SCIENTIST: Oh… sorry.
Protip: If your wife asks you “How lazy can you be?” it’s a rhetorical question.
Other women: Nothing is sexier than a dad holding a baby.
Me: Nothing is sexier than my husband using his thundering dad-voice to frighten our children into behaving when I’ve abandoned all hope.
Hugh Jackman denies ever taking steroids to transform into Wolverine:
“I had been told what the side effects are… I don’t love my job that much.”
buying dead houseplants to save time
The ability of a morning phone call to trigger my anxiety speaks valiums
Diet, Day 14:
I hate everyone.
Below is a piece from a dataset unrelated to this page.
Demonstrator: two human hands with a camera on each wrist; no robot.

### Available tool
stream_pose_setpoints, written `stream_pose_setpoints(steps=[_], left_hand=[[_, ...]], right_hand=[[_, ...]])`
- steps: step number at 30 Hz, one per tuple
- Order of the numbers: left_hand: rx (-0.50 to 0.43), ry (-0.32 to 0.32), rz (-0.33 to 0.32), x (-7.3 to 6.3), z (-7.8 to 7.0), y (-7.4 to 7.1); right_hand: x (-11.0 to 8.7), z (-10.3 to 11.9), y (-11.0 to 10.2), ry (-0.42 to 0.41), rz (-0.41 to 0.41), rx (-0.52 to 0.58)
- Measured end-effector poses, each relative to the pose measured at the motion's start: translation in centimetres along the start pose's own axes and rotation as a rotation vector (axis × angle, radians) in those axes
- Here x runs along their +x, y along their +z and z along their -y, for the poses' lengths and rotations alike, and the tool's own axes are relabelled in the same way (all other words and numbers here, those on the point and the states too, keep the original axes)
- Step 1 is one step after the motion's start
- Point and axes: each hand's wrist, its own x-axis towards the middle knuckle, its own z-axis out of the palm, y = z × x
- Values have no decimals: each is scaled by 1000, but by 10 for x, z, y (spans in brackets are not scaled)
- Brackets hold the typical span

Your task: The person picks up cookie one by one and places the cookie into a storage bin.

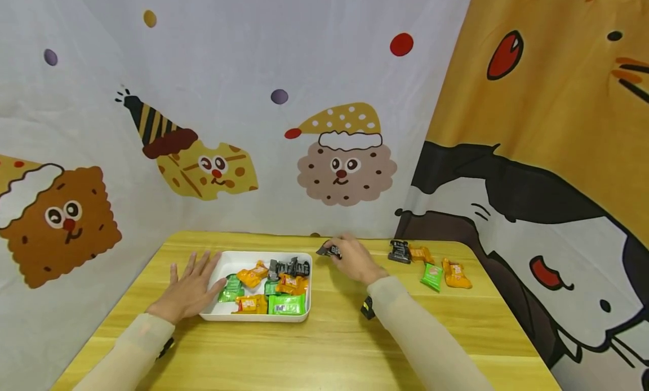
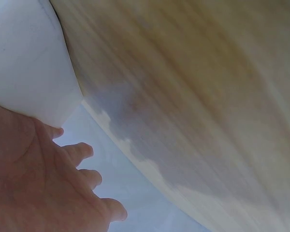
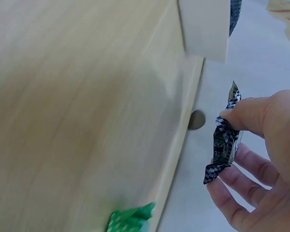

My children are scared of me & I’ve repelled everyone else.
But I’m starting to really like pears.
My husband broadcasts the Imperial March over Google home when my mother pulls into the driveway.
It’s scarier than any movie I’ve ever seen.
Me: What’s the point if it’s not a little violent, dirty? I wanna feel alive. The blood makes me feel ALIVE.
Dentist: Please just floss more
Not sure what I did wrong to get targeted ads for pants with underwear sewn in.
[home late]
Where were you?
“Uh, with my.. gf?”
Gf? Well, tell us about her! What’s her name?
[commercial on tv] uh.. Lisa.. Brandnewtoyota
Shopping with my 12 y/o daughter and she said she was done with the Christmas music at the stores already.
“You don’t trick-or-treat a week after Halloween. Time to move on, people.”
another day, another instance of me forgetting to turn off my recording after an interview and otter listening to me talk to my dog
You’re old you get aroused by commercials about non-slip winter footwear
Logged into LinkedIn for the first time in three months and immediately received 45 emails from LinkedIn
Children give terrible gifts because they’re poor.
My father has many healthy goats. All this can be yours.
Operator: what’s your emergency
Me: my fridge fell on me
Operator: is anything broken
Me: some eggs maybe
It sucks when you & your pal show up at a party wearing the same shirt…and an hour in, his chest hair starts sticking to your back.
Satan: I’m gonna torture you for eternity
Me: I’m gonna call your dad and tell him how high you have the heat turned up in here
Satan: wait no
Dear autocorrect, at no point in time have I meant to say “I’m affordable” instead of “I’m adorable”. Stop embarrassing me.
What’s the problem, you said dress however I feel comfortable for meeting your parents and it turns out this SpongeBob SquarePants costume is very comfortable.
Why do they call it “delivering” a baby? If I have to drive to the hospital and then take the baby home, it’s not delivery, it’s baby takeout.